Venez, venez, approchez, mesdames et messieurs, assistez au Théâtre des guignols de l’Elysée.
Ce spectacle a lieu tous les mercredis à dix heures sous le chapiteau dressé dans la cour du château. Un écran géant transmet ce qui se passe à l’intérieur.
Victimes d’ex croissance, une trentaine de marionnettes s’activent, jouent des coudes, se tapent sur la tête, faisant allégeance au guignol en chef, une sorte de gendarme qui bastonne à tout va. Une réminiscence de la « Commedia dell’arte » dont les acteurs improvisent des comédies marquées par la naïveté, la ruse, l'ingéniosité et la contradiction.
L’entrée est gratuite, des cadeaux en bon argent sont offerts aux PDG repus et des piécettes aux artisans et commerçants. Le répertoire est immuable, on ne parle que de pognon par ci, de pognon par là et le peuple des manants se voit obligé de verser son obole à la sortie.
Le grand conifère, celui qui, au fond de la scène plie sous le vent, envoie une bordée de pives :
- A votre bon cœur, enfants de la patrie, le théâtre est en faillite et il est grand temps de changer le décor à vos dépens(es).
Et d’un ton péremptoire, le grimé en chef à la tête de bois admoneste ses marionnettistes :
- Vous prenez des libertés sur le scénario, chacun improvise et jacte son couplet personnel. Ce n’est plus l’époque de se prendre pour un « héros », je suis le chef, vous devez obéissance à mon subordonné, le fossoyeur, jusqu’à la mort prochaine de vos idéaux démagogiques.

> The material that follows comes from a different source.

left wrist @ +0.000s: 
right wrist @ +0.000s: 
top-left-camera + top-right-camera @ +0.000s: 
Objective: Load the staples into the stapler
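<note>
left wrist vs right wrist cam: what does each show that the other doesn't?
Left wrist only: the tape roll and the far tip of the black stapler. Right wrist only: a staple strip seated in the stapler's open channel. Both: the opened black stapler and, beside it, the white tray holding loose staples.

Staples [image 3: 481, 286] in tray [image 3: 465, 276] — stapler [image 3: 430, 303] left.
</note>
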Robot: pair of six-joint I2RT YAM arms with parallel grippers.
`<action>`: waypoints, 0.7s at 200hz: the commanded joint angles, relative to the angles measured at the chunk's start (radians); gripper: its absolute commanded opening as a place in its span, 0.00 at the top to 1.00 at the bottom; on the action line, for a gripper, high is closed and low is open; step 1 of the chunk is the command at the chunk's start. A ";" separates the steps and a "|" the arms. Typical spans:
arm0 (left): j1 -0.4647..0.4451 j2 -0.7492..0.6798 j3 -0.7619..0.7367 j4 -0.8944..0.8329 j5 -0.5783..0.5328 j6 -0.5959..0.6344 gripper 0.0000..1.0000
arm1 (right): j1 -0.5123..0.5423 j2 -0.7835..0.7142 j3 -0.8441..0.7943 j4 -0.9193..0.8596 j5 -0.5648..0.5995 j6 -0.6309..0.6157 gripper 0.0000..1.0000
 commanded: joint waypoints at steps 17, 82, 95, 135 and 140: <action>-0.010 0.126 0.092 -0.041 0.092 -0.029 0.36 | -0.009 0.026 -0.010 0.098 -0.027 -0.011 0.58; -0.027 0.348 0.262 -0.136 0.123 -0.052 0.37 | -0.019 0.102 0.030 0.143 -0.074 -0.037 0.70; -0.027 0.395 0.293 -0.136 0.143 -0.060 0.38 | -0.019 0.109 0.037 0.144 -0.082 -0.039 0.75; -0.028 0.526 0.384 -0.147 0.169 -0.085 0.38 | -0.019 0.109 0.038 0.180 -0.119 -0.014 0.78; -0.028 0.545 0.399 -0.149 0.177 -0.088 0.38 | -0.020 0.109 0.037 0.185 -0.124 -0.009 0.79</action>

L’électricité est dans l’air, l’orage menace de s’abattre et de détruire ce théâtre de l’ombre. Sur scène, des protestations fusent de toute part, le public applaudit, se délecte jusqu’aux larmes. Puis, une bataille d’invectives s’empare de ce film fellinien, des corps blessés d’amour propre se jettent par-dessus bord, l’écran se brouille puis c’est rupture à l’émetteur.